Wykopaliska Evansa w Knossos trwały stosunkowo krótko, bo tylko do roku 1905. W tym czasie jego ludzie znaleźli jednak liczne przedmioty pochodzące z Egiptu, zachodniej Azji, Libii i Grecji, co wskazywało, jak daleko sięgała ówczesna wymiana handlowa. Niektórzy sugerowali nawet, że cywilizację kreteńską stworzyli przybysze z północnej Afryki, ale późniejsze badania nie potwierdziły tego przypuszczenia. Grupa Evansa odkryła niezmiernie bogatą kulturę pozostającą w ścisłych relacjach z najwyższymi cywilizacjami Morza Śródziemnego. Na karty historii wkroczyła cywilizacja minojska, nazwana tak przez Evansa na cześć mitycznego króla, lub raczej królów, ponieważ Minos wydaje się raczej oficjalnym tytułem władców, a nie imieniem własnym jednego monarchy. Samo określenie Krety przymiotnikiem „minojska” było jednak nieco starsze, bo niemiecki badacz Karl Hoeck użył go już w roku 1825 w swojej książce o śródziemnomorskiej wyspie. Jednak chciał w ten sposób opisać Kretę mityczną znaną z greckich opowieści, a nie realnie istniejącą cywilizację starszą od Grecji, o której jeszcze nie mógł wiedzieć. Naukowe znaczenie nadał tej nazwie dopiero Arthur Evans.
Kluczowym dla właściwej oceny znalezisk z Knossos było oczywiście określenie ich wieku. Poszczególne zabytki można było precyzyjnie datować na podstawie znalezionej ceramiki egipskiej i dowiązać do niej style malowanej ceramiki kreteńskiej. Pomocne okazały się też analizy stratygraficzne ustalające następstwo poszczególnych warstw osadu. W rezultacie Evans skonstruował względnie spójną chronologię wydarzeń na Krecie. Najwcześniejszą ceramikę przypisał do okresu wczesnominojskiego (ok. 3200-2100 r. p.n.e.), potem wyróżnił okres średniominojski (ok. 2100-1600 r. p.n.e.) i późnominojski (ok. 1600-1100 r. p.n.e.). Inni badacze próbowali wprowadzić własne chronologie oparte na architekturze: na przykład okres przed budową pałaców (ok. 2600-1900 r. p.n.e.), okres wczesnych pałaców (ok. 1900-1700 r. p.n.e.), szczytowy okres pałacowy (ok. 1700-1400 r. p.n.e.) i okres, kiedy zaniechano budowy pałaców (ok. 1400-1150 r. p.n.e.).

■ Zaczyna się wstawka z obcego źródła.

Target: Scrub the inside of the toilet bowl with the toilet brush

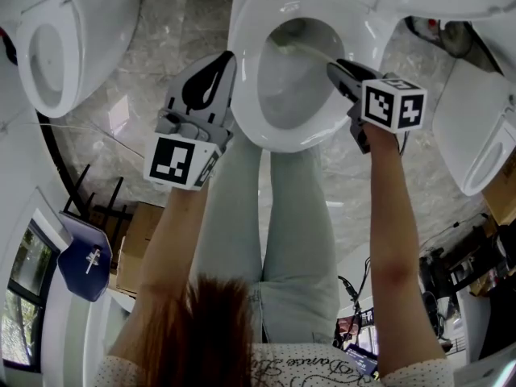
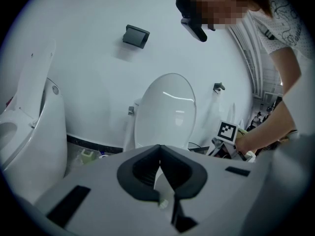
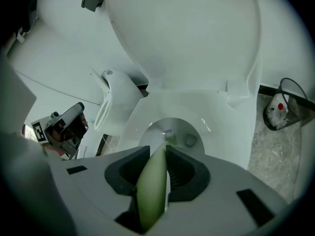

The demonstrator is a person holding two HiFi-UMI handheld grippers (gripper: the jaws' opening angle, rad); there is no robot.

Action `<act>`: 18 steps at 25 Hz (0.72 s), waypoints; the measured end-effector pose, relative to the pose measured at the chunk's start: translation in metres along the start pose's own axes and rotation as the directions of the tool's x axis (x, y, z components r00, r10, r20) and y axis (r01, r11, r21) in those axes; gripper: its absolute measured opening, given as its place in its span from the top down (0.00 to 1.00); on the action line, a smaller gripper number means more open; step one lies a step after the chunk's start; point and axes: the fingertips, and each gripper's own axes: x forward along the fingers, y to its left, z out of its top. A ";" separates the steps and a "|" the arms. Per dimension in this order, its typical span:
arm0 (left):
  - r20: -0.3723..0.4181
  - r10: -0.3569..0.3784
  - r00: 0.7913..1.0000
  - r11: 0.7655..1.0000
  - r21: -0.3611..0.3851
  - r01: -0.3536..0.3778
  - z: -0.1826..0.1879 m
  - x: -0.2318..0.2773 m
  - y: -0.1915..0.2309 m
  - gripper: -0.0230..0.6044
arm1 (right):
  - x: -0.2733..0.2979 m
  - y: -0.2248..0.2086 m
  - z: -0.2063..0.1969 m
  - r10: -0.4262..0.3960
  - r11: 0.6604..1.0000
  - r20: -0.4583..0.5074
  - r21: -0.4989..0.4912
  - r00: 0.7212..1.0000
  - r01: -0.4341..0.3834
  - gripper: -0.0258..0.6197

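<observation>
**Right gripper holds the brush down in the bowl**

Head view: The floor [image 1: 161, 47] is grey stone with pale streaks. A white toilet bowl [image 1: 244, 87] sits in the middle, open at the top. The person's legs [image 1: 266, 240] stand in front of it. One more toilet [image 1: 56, 47] is on the left and another toilet [image 1: 484, 135] is on the right. The right gripper [image 1: 343, 71] reaches over the right rim of the middle bowl and holds the toilet brush [image 1: 310, 52]. The thin, pale handle runs from the gripper across towards the back left of the bowl. The left gripper [image 1: 222, 67] hangs just beside the bowl's left rim.

Left gripper view: This gripper's dark fingers [image 2: 142, 168] are pressed together with nothing between them. Past them, the lid [image 2: 165, 109] stands up against a white wall [image 2: 98, 73]. A small dark box [image 2: 135, 36] is fixed high on that wall.

Right gripper view: The right gripper's fingers [image 3: 184, 173] squeeze the pale green handle [image 3: 152, 191] from both sides. The handle's long way points away from the gripper, forward and down into the bowl. The brush head [image 3: 170, 136] sits low in the bowl, near the hole at the bottom. The lid is tipped up behind the bowl. A small white and red thing [image 3: 278, 109] lies on the floor to the right of the toilet.
</observation>
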 end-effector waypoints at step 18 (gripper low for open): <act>-0.016 -0.033 0.999 0.999 0.014 0.033 -0.002 0.009 -0.018 0.96 | -0.010 0.007 -0.044 0.106 0.993 -0.063 0.058 0.992 -0.103 0.78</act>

Historia Krety była jednak dużo dłuższa. Pierwsi osadnicy z kręgu praczłowieka dotarli do wyspy na tratwach już kilkaset tysięcy lat p.n.e. Ludność rolnicza osiedliła się na wyspie kilka tysięcy lat przed erą chrześcijańską i początkowo żyła w niewielkich osadach w pobliżu brzegów, łącząc rolnictwo z rybołówstwem. W okresie wczesnominojskim rozwijał się morski handel miedzią, cyną, kością słoniową i złotem sięgający Syrii, Afryki, Cypru, Azji Mniejszej, Melos i kontynentalnej Grecji. Charakterystyczną cechą tej kultury były pochówki w kolistych kamiennych grobach rodowych lub w jaskiniach używanych nawet przez kilka stuleci.
W 3. tysiącleciu p.n.e. poszczególne osady zaczęły budować umocnienia, aby uchronić się przed atakami sąsiadów. Przykładem mogą być Myrtos i Mochlos. W ten sposób na Krecie powstało kilka niewielkich miast-państw do pewnego stopnia rywalizujących o wpływy, lecz zachowujących względną równowagę sił.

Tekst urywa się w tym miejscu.